弐
並んだ民家の前に、血を流して倒れている人がいる。それだけで、女の話が芝居などではなかったのだと突きつけられる。男は思わず息を呑んだ。
誰もその人を助け起こすことなく、逃げ出してしまったようだ。男は一応その人に近づいてみたものの、喉元を何か、動物に食い千切られている。これは、もう生きているようには見えなかった。
人食いの人魚。女はそう言っていた。本当にいるのだろうか。男は恐怖に肌が粟立つのを感じながらも、村を進んでいく。
「おとっつぁん! おとっつぁん!」
村人たちが集まっている。人だかりのできている方へ向かってみると、なにやら血生臭さが鼻を掠めた。
見ると、人だかりの中央に、三体の怪物が転がっていた。いや、男には最初、人が倒れているように見えたのだが、どうやらただの人間ではないらしい。三人とも、年若い男のように見えるが、その下半身は何やら歪な形をしているのだ。
おとっつぁん、と叫んでいた村娘を、別の男が宥めている。村娘は、横たわる怪物に向かって叫んでいた。この怪物に、父親を食い殺されたのだろうか。

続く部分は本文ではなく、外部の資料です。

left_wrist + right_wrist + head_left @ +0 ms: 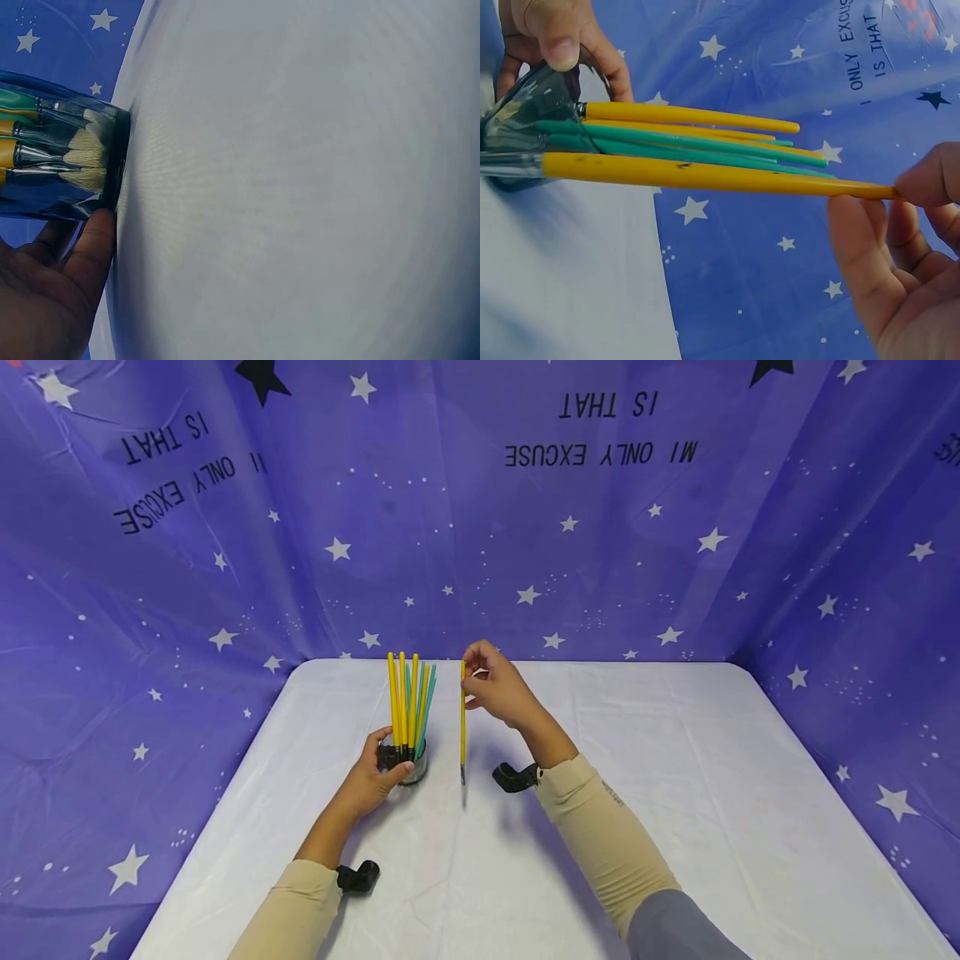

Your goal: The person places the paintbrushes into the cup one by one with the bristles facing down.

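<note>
My left hand [372,777] grips a clear glass [419,766] on the white table, fingers and thumb around its side. Several paintbrushes [402,702] with yellow and teal handles stand in the glass, bristles down, as the left wrist view shows. To the right of the glass, my right hand [495,683] pinches a single yellow paintbrush [462,727] near the top of its handle. That brush hangs upright with its bristle end low over the tabletop. In the right wrist view its yellow handle [682,172] passes in front of the brushes in the glass.
A white cloth [675,793] covers the table. Purple curtains [480,527] with stars and printed words rise behind and at both sides. A black wrist camera [358,877] sits on the left wrist, and another black camera [515,777] on the right.
</note>
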`<action>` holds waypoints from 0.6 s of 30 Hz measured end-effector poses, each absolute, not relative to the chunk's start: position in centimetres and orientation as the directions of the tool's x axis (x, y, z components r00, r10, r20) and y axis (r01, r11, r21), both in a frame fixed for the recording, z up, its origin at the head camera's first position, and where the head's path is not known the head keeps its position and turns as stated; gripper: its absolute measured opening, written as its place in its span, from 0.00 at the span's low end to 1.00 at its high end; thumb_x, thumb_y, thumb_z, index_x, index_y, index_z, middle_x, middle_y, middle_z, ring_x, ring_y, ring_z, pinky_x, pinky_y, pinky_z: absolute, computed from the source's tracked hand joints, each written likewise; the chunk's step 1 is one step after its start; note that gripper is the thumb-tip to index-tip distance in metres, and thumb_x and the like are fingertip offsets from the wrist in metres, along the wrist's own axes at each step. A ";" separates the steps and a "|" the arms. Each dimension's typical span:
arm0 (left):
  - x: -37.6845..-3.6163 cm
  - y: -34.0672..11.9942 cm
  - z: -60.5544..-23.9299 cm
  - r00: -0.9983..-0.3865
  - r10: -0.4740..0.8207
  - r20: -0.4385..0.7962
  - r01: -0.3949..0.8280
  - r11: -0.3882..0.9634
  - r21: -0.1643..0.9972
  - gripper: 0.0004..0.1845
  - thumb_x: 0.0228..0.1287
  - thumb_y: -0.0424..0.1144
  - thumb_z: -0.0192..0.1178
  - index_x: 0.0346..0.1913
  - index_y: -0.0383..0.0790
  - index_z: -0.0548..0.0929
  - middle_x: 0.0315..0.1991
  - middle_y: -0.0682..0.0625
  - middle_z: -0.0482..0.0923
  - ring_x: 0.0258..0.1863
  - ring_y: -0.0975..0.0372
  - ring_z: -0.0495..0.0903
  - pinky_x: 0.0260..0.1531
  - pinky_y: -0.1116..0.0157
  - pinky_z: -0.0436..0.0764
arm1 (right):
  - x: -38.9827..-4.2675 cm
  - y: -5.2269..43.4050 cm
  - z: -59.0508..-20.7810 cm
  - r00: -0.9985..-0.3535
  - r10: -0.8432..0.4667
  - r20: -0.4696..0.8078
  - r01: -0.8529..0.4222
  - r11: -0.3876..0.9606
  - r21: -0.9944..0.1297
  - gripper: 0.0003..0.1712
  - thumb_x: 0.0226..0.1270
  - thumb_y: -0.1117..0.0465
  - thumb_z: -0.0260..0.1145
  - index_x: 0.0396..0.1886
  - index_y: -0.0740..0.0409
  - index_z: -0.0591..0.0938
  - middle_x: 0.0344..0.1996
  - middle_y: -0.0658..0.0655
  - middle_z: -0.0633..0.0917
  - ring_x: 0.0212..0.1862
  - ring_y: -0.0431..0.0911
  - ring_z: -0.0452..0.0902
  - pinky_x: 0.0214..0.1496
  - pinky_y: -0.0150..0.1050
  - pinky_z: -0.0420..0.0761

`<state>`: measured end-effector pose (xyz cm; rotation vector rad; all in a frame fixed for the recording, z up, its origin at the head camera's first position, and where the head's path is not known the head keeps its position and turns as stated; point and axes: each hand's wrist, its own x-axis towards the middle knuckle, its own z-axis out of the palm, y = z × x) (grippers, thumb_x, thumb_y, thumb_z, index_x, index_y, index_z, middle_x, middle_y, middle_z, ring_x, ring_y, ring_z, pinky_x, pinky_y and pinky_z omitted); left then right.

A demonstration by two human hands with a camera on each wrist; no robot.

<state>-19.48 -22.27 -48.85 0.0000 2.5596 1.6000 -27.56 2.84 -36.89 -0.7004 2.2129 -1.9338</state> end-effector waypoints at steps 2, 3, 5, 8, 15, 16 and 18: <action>-19.5 -22.3 -48.9 -0.993 0.061 -0.104 -0.067 0.440 0.896 0.44 0.65 0.47 0.66 0.76 0.51 0.50 0.74 0.33 0.55 0.72 0.41 0.56 0.67 0.41 0.56 | -27.6 2.7 -36.7 -0.893 -0.388 0.229 -0.269 0.053 -0.962 0.14 0.64 0.74 0.56 0.48 0.62 0.69 0.37 0.59 0.72 0.35 0.50 0.77 0.35 0.52 0.84; -19.6 -22.3 -48.9 -0.993 0.059 -0.103 -0.067 0.440 0.896 0.44 0.65 0.47 0.66 0.76 0.52 0.51 0.74 0.33 0.55 0.72 0.41 0.57 0.67 0.41 0.56 | -27.6 2.6 -36.6 -0.896 -0.372 0.244 -0.276 0.037 -0.960 0.14 0.64 0.74 0.56 0.48 0.62 0.69 0.37 0.58 0.73 0.35 0.50 0.77 0.35 0.51 0.84; -19.6 -22.2 -48.8 -0.993 0.059 -0.102 -0.066 0.440 0.896 0.44 0.65 0.47 0.66 0.76 0.51 0.51 0.73 0.33 0.55 0.71 0.41 0.57 0.67 0.41 0.56 | -27.7 2.3 -36.5 -0.901 -0.336 0.274 -0.291 0.000 -0.957 0.14 0.64 0.74 0.56 0.48 0.63 0.69 0.37 0.58 0.73 0.34 0.49 0.77 0.34 0.49 0.84; -19.6 -22.1 -48.9 -0.993 0.054 -0.103 -0.069 0.439 0.896 0.44 0.65 0.47 0.67 0.76 0.51 0.51 0.73 0.33 0.57 0.70 0.41 0.59 0.67 0.42 0.57 | -27.8 1.9 -36.3 -0.906 -0.288 0.310 -0.310 -0.046 -0.950 0.14 0.65 0.76 0.56 0.47 0.62 0.68 0.36 0.57 0.72 0.34 0.48 0.78 0.33 0.45 0.84; -19.5 -22.2 -48.9 -0.992 0.056 -0.115 -0.079 0.439 0.895 0.45 0.64 0.49 0.67 0.76 0.52 0.50 0.73 0.32 0.57 0.70 0.41 0.59 0.66 0.41 0.58 | -27.5 1.1 -36.0 -0.902 -0.200 0.382 -0.357 -0.147 -0.922 0.15 0.65 0.78 0.56 0.48 0.62 0.67 0.37 0.57 0.71 0.34 0.47 0.76 0.35 0.42 0.84; -19.5 -22.2 -48.9 -0.992 0.056 -0.113 -0.077 0.437 0.896 0.45 0.64 0.48 0.67 0.76 0.52 0.50 0.73 0.32 0.57 0.71 0.41 0.59 0.66 0.41 0.57 | -27.4 0.9 -36.0 -0.901 -0.193 0.390 -0.363 -0.160 -0.918 0.16 0.65 0.78 0.56 0.49 0.63 0.67 0.37 0.57 0.71 0.34 0.47 0.76 0.35 0.42 0.84; -19.5 -22.2 -49.0 -0.992 0.056 -0.113 -0.077 0.437 0.896 0.45 0.64 0.48 0.67 0.76 0.52 0.50 0.73 0.32 0.57 0.71 0.41 0.59 0.67 0.41 0.57 | -27.3 0.6 -36.1 -0.897 -0.184 0.401 -0.373 -0.171 -0.912 0.16 0.65 0.78 0.56 0.50 0.65 0.67 0.37 0.56 0.71 0.34 0.46 0.76 0.36 0.43 0.85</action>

人の群れを掻き分けて、男は中央に転がっていた怪物たちを観察する。もう、ピクリとも動かない。頭からは血を流していて、周りには農具など、鈍器になりそうなものを持った村人。怪物を殴り殺したのだろう。
「何があったのですか?」
男は近くにいた女性に声をかける。彼女は一瞬、余所者である男を警戒したような素振りを見せた。それでも、声を潜めて、話してくれた。
「村の若い人が……突然このような姿になって、それで、人を襲ったんです。わたしは騒ぎを聞いて近くに来ただけなので、あまり詳しくは……」
「元は村人だったということですか? この怪物が?」
「ええ。小さい村ですから、わたしも見たことのある人なのですが、どういうわけか、こんなことに」
男はもう一度、怪物の方を見る。下半身は、不釣り合いに大きな骨が皮膚を突き破って映えているようだった。足の先の方は、魚の尾鰭のように別れている。いや、これは元々普通に人間の足だったのではないか?
よく観察していると、やはりそのようだった。おそらく、怪物化した男たちの片脚は、根本からなくなっている。どうやら、千切れてしまったのだ。代わりに残った片脚は骨が肥大化し、皮膚を突き破り、足先は枝分かれしている。
まるで、人魚を思わせる骨格だ。
男は他の村人にも事情を聞く。
「うちの近くに住む十兵衛に、漁師の息子の又三郎、隣村の栄吉がこんな姿になってしまったんだ」
「さっき、おとっつぁんて叫んでた子は十兵衛の娘っ子だよ。可哀想に」
「こいつらは怪物化して村人を襲うから、みんなで退治したんだ」
「噛みつかれて怪我をしたやつは何人もいるし、殺された村人もいるよ」
「今朝、悲鳴が聞こえたら外に出たら、もう三人はあんな姿になっていた」
「いったい、何が起こったと言うんだ?」
聞いた話はどれも不可解なものだった。そして、原因を知る者はいない。何故三人の男は、人魚のような化物に変わってしまったのか。何故人を襲ったのか。何も。何もわかっていないのだ。